Appendix S2 (see Supplementary material) details the quality of included evidence. Articles reported the data source and time of collection in 47% (16/34) of articles, the exact dates of the study in 79% (27/34) of articles, and provided specific details of laboratory confirmation in 59% (20/34) of articles. Most articles (53%, 18/34) described if patients lost to follow up were excluded from analysis, and detailed the proportion of cases for whom the clinical outcome was known (97%, 33/34). Fewer articles (35%, 12/34) detailed the extent of missing data for other variables, or described statistical management of missing data. Reporting of covariates for estimating mortality varied by category–88% (30/34) reported age, 68% (23/34) time from symptom onset to hospitalization, 59% (20/34) viral load (or cycle threshold), and 9% (3/34) pregnancy status.

Case fatality rate

The pooled CFR of the primary data set was 51% (95% CI 46%–56%); however, heterogeneity was significant (I 2 = 92.8%, p < 0.01). The forest plot for CFR is provided in the Supplementary material (Appendix S3).

Symptoms of EVD infection

In pooled analysis of the primary data set, the most common presenting symptoms were fever (76%, 95% CI 66%–85%), fatigue (71%, 95% CI 64%–74%) and anorexia (64%, 95% CI 51%–76%) (Fig. 2). There was high (defined as I 2 value > 75% [55]) heterogeneity for symptoms of haemorrhagic manifestations, hiccups, difficulty breathing, conjunctivitis, abdominal pain, myalgia, vomiting, headache, anorexia and fever. There was low to moderate hetero-geneity for all other presented symptoms based on I 2 estimate, although the χ 2 for heterogeneity was still significant for diarrhoea (p < 0.01) and lethargy (p 0.01) (see Supplementary material, Appendix S4).

Fig. 2

Meta-analysis of proportion of individuals with Ebola virus disease (EVD) presenting with a symptom compared with reference data. Blue represents a meta-analysis estimate with low or moderate heterogeneity for the pooled estimate, red represents a meta-analysis estimate with high heterogeneity. Grey is WHO reference data. All estimates are shown with their 95% CI.
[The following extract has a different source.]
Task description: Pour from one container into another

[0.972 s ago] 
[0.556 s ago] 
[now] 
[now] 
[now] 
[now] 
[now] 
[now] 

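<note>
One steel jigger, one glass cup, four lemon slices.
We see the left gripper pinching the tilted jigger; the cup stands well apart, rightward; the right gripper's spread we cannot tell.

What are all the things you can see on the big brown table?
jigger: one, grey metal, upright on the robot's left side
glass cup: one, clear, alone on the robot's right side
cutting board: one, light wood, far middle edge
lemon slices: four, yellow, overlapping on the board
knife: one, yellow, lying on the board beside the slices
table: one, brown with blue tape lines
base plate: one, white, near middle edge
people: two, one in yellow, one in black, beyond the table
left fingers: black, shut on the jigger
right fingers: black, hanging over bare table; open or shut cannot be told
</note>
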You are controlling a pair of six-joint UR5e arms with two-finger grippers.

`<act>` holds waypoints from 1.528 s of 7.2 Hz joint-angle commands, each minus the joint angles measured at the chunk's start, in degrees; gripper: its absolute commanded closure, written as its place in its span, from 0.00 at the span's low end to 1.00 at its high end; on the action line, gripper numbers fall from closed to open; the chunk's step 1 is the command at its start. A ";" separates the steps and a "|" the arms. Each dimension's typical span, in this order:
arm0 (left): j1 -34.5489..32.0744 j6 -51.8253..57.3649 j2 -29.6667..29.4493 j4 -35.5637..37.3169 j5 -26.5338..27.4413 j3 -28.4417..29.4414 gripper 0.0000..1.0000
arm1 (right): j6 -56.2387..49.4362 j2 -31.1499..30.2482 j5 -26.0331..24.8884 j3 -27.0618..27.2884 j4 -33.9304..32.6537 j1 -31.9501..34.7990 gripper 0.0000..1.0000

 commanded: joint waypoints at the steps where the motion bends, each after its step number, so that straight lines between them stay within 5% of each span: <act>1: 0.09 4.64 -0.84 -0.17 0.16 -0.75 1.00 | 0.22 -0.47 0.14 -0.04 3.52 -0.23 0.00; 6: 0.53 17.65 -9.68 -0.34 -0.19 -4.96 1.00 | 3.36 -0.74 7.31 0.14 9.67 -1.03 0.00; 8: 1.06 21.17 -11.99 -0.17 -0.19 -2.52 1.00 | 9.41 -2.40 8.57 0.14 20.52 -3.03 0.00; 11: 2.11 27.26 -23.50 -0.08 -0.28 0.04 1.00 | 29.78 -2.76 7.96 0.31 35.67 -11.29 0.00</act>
The pooled relative risk of death was significantly >1 in patients presenting with the symptoms of haemorrhage, hiccups, diarrhoea, breathing difficulty, conjunctivitis and difficulty swallowing compared with those presenting without the symptom (Fig. 3). Heterogeneity was low to moderate for all estimates except for confusion and vomiting, although the χ 2 test for heterogeneity was significant for headache (p 0.046) (see Supplementary material, Appendix S5).

Fig. 3

Meta-analysis of the relative risk of death in individuals with Ebola virus disease (EVD) presenting with a symptom on admission, compared with symptom absence, and showing comparison reference data. Blue represents a meta-analysis estimate with low or moderate heterogeneity for the pooled estimate, red represents a meta-analysis estimate with high heterogeneity. Grey is WHO reference data. All estimates are shown with their 95% CI.

Systematic review was not feasible for symptoms during hos-pitalization. Only one article systematically reported patient symptoms in the period following admission [31], although sporadic reporting of some other symptoms occurred in a further two articles.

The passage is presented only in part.